2. It is a difficulty with some persons that the account of Mark contains the words, "the time of figs was not yet." They ask to be told why our Lord should have gone to the tree seeking fruit, when the season for figs had not yet arrived?
The answers to this difficulty are various. The simplest of them appears to be as follows. "The time of figs, as a general rule, had not yet come. But our Lord seeing a fig tree covered with leaves, unlike the other fig trees, had a right to suppose that figs were to be found on it, and therefore came to it."—It is no small recommendation of this view that it supplies an exact illustration of the state of the Jewish Church, when our Lord was upon earth. The time of figs was not yet, that is, the nations of the earth were all in darkness, and bore no fruit to the glory of God.—But among the nations, there was one covered with leaves, that is the Jewish Church, full of light, knowledge, privileges and high profession.—Seeing this fig tree full of leaves, our Lord came to it seeking fruit, that is, He came to the Jews justly expecting them to have fruit according to their outward profession.—But when our Lord came to this leafy Jewish fig tree, He found it utterly destitute of fruit, faithless and unbelieving.—And the end was that He pronounced sentence on it, gave it over to be destroyed by the Romans, and scattered the Jews over the earth.]
But who were they to whom this withered fig tree was intended to speak? It was a sermon of three-fold application, a sermon that ought to speak loudly to the consciences of all professing Christians. Though withered and dried up, that fig tree yet speaks.—There was a voice in it for the Jewish Church. Rich in the leaves of a formal religion, but barren of all fruits of the Spirit, that Church was in fearful danger, at the very time when this withering took place. Well would it have been for the Jewish Church if it had had eyes to see its peril!—There was a voice in the fig tree for all the branches of Christ’s visible Church in every age, and every part of the world. There was a warning against an empty profession of Christianity unaccompanied by sound doctrine and holy living, which some of those branches would have done well to lay to heart.—But above all there was a voice in that withered fig tree for all carnal, hypocritical, and false-hearted Christians. Well would it be for all who are content with a name to live while in reality they are dead, if they would only see their own faces in the glass of this passage.

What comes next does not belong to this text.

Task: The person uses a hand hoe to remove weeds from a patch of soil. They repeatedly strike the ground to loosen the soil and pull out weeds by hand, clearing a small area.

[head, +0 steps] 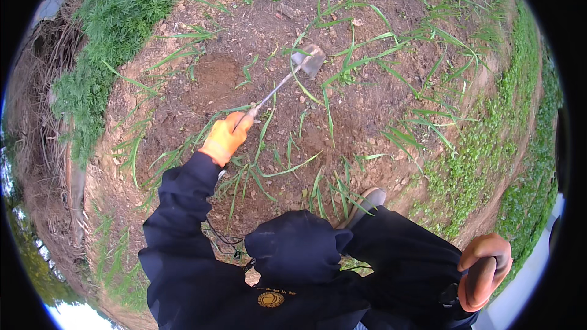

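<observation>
My left hand (227,137), in an orange work glove, grips the handle of a small hand hoe (277,87). The hoe's thin shaft runs up and to the right to a flat metal blade (309,60), slightly blurred. That blade is at the soil among long green leaves (351,62); whether it touches the ground I cannot tell. At the lower right my right hand (486,270), also gloved in orange, is beside my dark trouser leg (403,247). Its fingers are curled in, and nothing shows in them.
Tufts of long-leaved plants (247,169) grow across the brown soil (215,82). Bushy weeds (124,23) and dry stalks (50,114) line the left. Low green growth (477,160) covers the right side. My shoe (367,204) rests near some leaves. A dark cable (222,236) hangs by my jacket.
</observation>
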Demonstrator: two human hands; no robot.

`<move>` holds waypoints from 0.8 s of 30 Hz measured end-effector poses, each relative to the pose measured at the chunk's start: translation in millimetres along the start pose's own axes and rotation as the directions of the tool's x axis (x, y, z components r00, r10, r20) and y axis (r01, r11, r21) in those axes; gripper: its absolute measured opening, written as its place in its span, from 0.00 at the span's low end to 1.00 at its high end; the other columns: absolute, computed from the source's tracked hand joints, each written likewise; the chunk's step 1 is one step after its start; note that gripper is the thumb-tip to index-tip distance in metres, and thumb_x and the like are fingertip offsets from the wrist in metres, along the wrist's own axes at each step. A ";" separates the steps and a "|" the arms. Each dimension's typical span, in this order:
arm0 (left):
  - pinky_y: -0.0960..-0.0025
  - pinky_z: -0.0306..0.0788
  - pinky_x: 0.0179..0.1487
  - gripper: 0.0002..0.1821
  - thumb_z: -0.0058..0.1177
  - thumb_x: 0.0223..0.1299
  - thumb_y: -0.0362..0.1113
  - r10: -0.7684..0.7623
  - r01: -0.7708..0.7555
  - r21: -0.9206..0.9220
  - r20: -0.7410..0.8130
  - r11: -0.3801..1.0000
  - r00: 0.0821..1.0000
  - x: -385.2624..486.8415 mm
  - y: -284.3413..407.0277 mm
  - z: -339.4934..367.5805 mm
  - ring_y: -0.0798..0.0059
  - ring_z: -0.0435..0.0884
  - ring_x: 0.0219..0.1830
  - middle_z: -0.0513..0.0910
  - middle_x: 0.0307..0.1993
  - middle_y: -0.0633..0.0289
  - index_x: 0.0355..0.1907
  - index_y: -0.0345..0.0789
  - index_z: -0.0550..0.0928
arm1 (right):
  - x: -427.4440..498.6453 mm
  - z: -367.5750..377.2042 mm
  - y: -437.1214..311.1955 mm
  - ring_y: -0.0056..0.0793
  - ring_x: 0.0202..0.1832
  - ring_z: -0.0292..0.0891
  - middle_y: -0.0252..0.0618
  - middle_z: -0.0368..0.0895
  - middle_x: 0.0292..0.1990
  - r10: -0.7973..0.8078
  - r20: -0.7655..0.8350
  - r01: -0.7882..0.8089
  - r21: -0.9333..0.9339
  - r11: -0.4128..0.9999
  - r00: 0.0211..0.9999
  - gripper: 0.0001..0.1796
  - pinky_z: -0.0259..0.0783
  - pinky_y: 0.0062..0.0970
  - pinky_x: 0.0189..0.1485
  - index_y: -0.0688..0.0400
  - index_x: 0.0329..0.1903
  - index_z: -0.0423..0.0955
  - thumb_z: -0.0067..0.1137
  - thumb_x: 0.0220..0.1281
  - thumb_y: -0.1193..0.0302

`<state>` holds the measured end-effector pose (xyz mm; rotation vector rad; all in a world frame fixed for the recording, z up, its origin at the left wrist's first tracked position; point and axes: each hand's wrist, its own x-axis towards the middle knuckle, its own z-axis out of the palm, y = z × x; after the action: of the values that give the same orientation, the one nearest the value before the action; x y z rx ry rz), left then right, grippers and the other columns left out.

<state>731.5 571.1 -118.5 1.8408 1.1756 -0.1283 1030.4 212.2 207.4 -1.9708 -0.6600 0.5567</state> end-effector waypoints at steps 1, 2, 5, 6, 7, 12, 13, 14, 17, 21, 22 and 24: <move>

Let us take care that we each individually learn the lesson that this fig tree conveys. Let us always remember, that baptism, and church-membership, and reception of the Lord’s Supper, and a diligent use of the outward forms of Christianity, are not sufficient to save our souls. They are leaves, nothing but leaves, and without fruit will add to our condemnation. Like the fig leaves of which Adam and Eve made themselves garments, they will not hide the nakedness of our souls from the eye of an all-seeing God, or give us boldness when we stand before Him at the last day. No! we must bear fruit, or be lost for ever. There must be fruit in our hearts and fruit in our lives, the fruit of repentance toward God, and faith toward our Lord Jesus Christ, and true holiness in our conversation. Without such fruits as these a profession of Christianity will only sink us lower into hell.
We learn, in the last place, from this passage, how reverently we ought to use places which are set apart for public worship. This is a truth which is taught us in a striking manner by our Lord Jesus Christ’s conduct, when He went into the temple. We are told that "He cast out them that sold and bought in the temple, and overthrew the tables of the money-changers, and the seats of them that sold doves." And we are told that He enforced this action by warrant of Scripture, saying, "Is it not written, My house shall be called of all nations the house of prayer? but ye have made it a den of thieves."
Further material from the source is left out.